Enquanto o boi branco engorda nas pastagens abertas, os supermercados são abastecidos com alimentos frescos e industrializados vindos do Ceasa de Goiânia. Parece piada, mas em todos os mais de vinte municípios do vale do Araguaia, uma vez por semana passa um caminhão abastecendo os supermercados locais com frutas e verduras que percorreram mais de mil quilômetros nas cidades mais distantes. Todos os moradores sabem qual é o “dia da fruta”, e fazem fila cedo nesses dias no mercado para comprar beterraba, banana, abobrinha, laranja. E ai de perder o “dia da fruta”, no dia seguinte as gôndolas do horti-fruti desses mercados ficam às moscas, talvez com algumas cebolas, tomates verdes e frutas amassadas de tanto viajar pelo interior do Brasil.

A produção familiar local segue o mesmo modelo dos latifúndios, mais parecem pequenas fazendinhas de gado cujo dono sonha um dia se tornar o fazendeiro vizinho. Mas o mercado lhes é implacável. Eles não tem o poder de barganha de, na época literalmente das vacas magras, segurarem as pontas e conseguir vender o gado quando o preço estiver melhor. Mesmo nas mãos dos intermediários, o gado lhes dá uma segurança de terem compradores, crédito e todo um sistema criado para o gado. Aqueles que se aventuram na produção de alimentos como frutas, legumes e verduras sofrem a falta de assistência técnica, de mercado e de logística.

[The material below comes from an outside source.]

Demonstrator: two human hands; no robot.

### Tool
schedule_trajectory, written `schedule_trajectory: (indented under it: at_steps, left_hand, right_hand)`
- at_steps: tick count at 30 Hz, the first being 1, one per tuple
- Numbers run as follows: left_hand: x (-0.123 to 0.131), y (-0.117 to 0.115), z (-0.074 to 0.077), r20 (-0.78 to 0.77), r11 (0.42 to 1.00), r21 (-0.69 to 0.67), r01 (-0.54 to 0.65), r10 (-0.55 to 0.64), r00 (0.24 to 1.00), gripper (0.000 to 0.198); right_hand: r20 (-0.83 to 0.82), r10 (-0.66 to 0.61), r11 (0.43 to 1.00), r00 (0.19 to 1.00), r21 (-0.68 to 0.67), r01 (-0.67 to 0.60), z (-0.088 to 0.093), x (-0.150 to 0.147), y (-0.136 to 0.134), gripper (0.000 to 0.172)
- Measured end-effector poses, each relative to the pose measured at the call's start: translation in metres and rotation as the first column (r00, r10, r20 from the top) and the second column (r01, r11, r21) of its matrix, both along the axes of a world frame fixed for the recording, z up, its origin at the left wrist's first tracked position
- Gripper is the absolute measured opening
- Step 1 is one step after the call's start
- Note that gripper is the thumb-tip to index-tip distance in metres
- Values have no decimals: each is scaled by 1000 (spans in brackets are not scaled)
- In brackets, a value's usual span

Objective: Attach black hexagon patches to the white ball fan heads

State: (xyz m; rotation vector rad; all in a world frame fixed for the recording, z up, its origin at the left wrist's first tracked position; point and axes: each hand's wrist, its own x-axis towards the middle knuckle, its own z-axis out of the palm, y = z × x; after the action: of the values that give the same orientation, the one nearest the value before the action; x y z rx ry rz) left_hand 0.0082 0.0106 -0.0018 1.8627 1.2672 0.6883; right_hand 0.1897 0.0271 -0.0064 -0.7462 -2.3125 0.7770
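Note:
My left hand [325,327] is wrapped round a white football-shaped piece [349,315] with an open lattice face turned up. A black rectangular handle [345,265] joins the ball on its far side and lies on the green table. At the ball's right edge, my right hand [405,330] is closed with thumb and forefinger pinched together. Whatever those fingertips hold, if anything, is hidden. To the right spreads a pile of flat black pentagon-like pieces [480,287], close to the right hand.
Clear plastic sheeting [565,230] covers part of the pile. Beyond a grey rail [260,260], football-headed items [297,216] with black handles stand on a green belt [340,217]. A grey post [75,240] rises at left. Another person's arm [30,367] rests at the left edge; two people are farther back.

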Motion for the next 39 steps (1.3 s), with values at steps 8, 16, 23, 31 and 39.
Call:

O caso de Paulo, apesar da solução genial, não é isolado. Os agricultores não conseguem colocar seus produtos nos supermercados locais. Estes, além de pagarem valores baixos, exigem o fornecimento regular em quantidade e qualidade durante o ano todo, coisa que os agricultores da região não tem condições de oferecer. A agricultura familiar do vale do Araguaia não é especializada, capitalizada e profissionalizada para concorrer com as frutas do Ceasa. Então, essas famílias agricultoras buscam alternativas de comercialização através das feiras livres do produtor, ou se forem mais organizadas, através do mercado institucional, que se firma como grande alternativa para a agricultura familiar. Esse mercado institucional a que me refiro são as vendas ao poder público através de programas específicos. Destacam-se aí o Programa Nacional de Alimentação Escolar (PNAE) que estabelece que uma cota da merenda escolar seja adquirida da agricultura familiar local e o Programa de Aquisição de Alimentos (PAA) da Conab, que estabelece uma cota anual de compra de alimentos do agricultor familiar para formação de estoques e distribuição em programas de assistência social apoiados pelo governo federal.

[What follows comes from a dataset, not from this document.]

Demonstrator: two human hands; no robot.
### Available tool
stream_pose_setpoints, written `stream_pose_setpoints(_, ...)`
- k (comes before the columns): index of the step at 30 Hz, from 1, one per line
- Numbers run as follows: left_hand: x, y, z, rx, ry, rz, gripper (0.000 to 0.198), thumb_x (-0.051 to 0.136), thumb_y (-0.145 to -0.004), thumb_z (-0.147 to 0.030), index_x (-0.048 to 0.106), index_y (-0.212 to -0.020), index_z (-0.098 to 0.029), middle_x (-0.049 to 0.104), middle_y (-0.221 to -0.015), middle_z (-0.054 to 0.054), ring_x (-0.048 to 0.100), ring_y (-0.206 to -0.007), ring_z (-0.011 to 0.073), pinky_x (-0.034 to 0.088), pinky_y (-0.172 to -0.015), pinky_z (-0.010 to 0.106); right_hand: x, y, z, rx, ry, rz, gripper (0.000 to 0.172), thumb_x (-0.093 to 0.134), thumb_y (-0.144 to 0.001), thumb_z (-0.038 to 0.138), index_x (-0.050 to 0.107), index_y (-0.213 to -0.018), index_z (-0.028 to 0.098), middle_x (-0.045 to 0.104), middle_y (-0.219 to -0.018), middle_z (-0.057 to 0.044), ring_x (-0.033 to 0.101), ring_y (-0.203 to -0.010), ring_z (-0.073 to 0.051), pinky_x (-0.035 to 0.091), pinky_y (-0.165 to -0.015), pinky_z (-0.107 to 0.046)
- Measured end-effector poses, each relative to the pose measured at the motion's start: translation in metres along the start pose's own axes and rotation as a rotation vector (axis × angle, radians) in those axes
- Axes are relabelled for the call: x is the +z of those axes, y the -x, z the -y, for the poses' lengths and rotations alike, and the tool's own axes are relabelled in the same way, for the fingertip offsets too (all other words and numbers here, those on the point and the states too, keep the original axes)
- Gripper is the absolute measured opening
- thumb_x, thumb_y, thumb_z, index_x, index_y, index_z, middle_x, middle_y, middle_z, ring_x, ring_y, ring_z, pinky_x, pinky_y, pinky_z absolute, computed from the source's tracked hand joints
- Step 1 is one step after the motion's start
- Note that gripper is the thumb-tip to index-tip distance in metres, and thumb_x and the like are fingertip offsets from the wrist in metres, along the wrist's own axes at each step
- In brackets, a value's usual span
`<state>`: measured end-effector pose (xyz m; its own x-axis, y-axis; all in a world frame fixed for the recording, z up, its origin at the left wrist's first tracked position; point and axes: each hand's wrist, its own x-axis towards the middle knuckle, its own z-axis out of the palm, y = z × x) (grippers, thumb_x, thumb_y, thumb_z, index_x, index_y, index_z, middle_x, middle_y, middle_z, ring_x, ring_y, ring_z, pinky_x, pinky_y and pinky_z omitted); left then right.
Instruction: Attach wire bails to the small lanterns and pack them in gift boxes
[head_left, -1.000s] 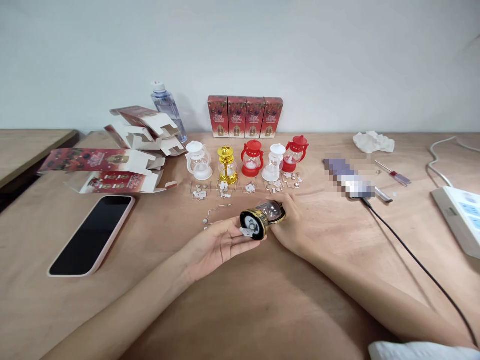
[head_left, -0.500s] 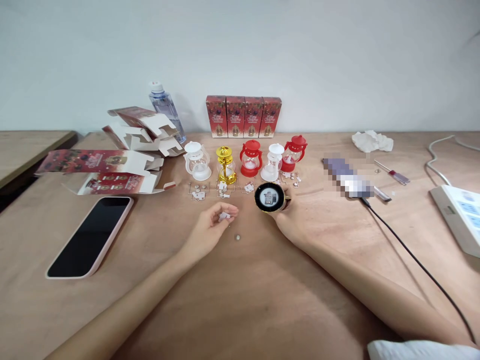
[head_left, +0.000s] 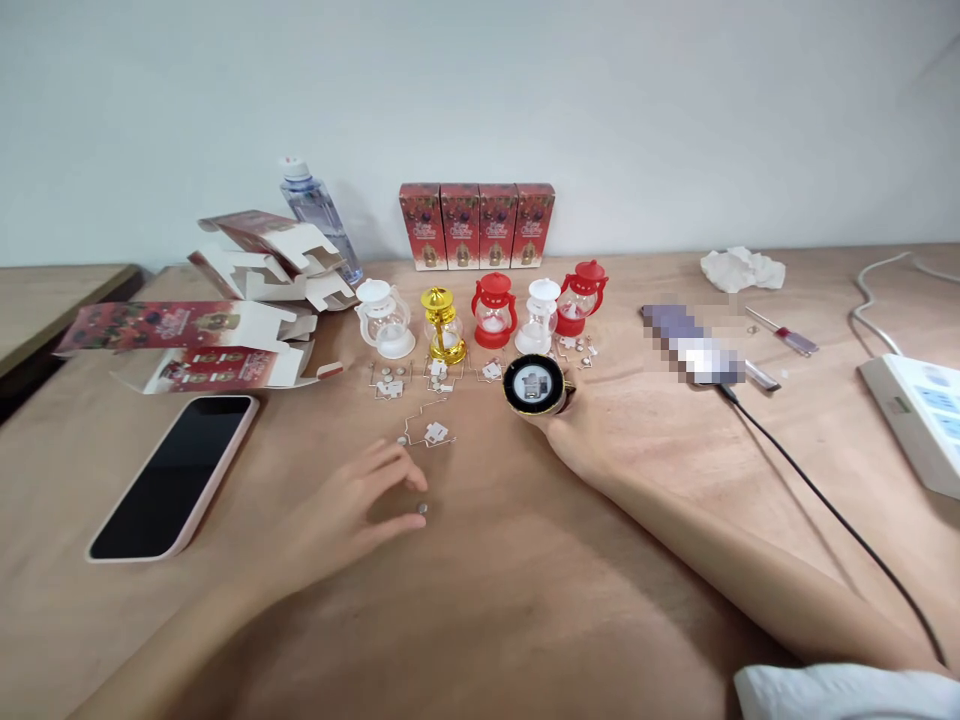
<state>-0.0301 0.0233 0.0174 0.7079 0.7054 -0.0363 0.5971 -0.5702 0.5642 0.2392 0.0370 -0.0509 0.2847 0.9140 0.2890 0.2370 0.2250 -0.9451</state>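
Observation:
My right hand (head_left: 581,438) is wrapped round a small lantern (head_left: 513,390) tipped so its round black-rimmed underside, with an opening in its pale middle, faces me. My left hand (head_left: 367,495) hovers low over the table with thumb and fingers apart. A tiny button cell (head_left: 422,508) lies by its thumb tip; contact is hard to judge. Just beyond the fingers are a small white plastic piece (head_left: 436,432), a bent thin wire and another round cell (head_left: 403,441). Behind stand a white lantern (head_left: 386,325), a gold lantern (head_left: 446,335) and several red and white ones.
Small parts (head_left: 388,385) lie in groups before the lanterns. Red boxes (head_left: 478,228) stand by the wall. Opened cartons (head_left: 195,335), a bottle (head_left: 319,210) and a phone (head_left: 176,475) are left; a screwdriver (head_left: 784,332), cable (head_left: 817,500) and power strip (head_left: 911,420) are right.
My left hand has let go of the white piece, which now lies on the table with wire, and has moved left and nearer me, its fingers spreading by the button cell. My right hand still holds the lantern.

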Motion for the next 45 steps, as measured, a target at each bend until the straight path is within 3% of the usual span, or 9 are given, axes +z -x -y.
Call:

Com aquele raciocínio simples, Paulo convenceu o dono do mercado a comprar a farinha dele aquele dia. Raciocínio simples, lógico e transparente, que não só o dono do supermercado de São Felix do Araguaia não conseguia enxergar, como toda a nação brasileira. Basta observar o modelo de desenvolvimento – desenvolvimentista – adotado pelos governos brasileiros desde os tempos em que nem existia governo no Brasil: produzir um só produto, em larga escala e vender para fora num valor mais barato do que os concorrentes (internacionais), para então comprar tudo. Desde as plantations de cana-de-açucar que aprendemos nas aulas de história, até o agronegócio de soja, milho, algodão e (ainda?) cana-de-açucar e a mineração que são glorificados na balança do PIB dos dias atuais, a lógica é a mesma, e não é a do desenvolvimento local.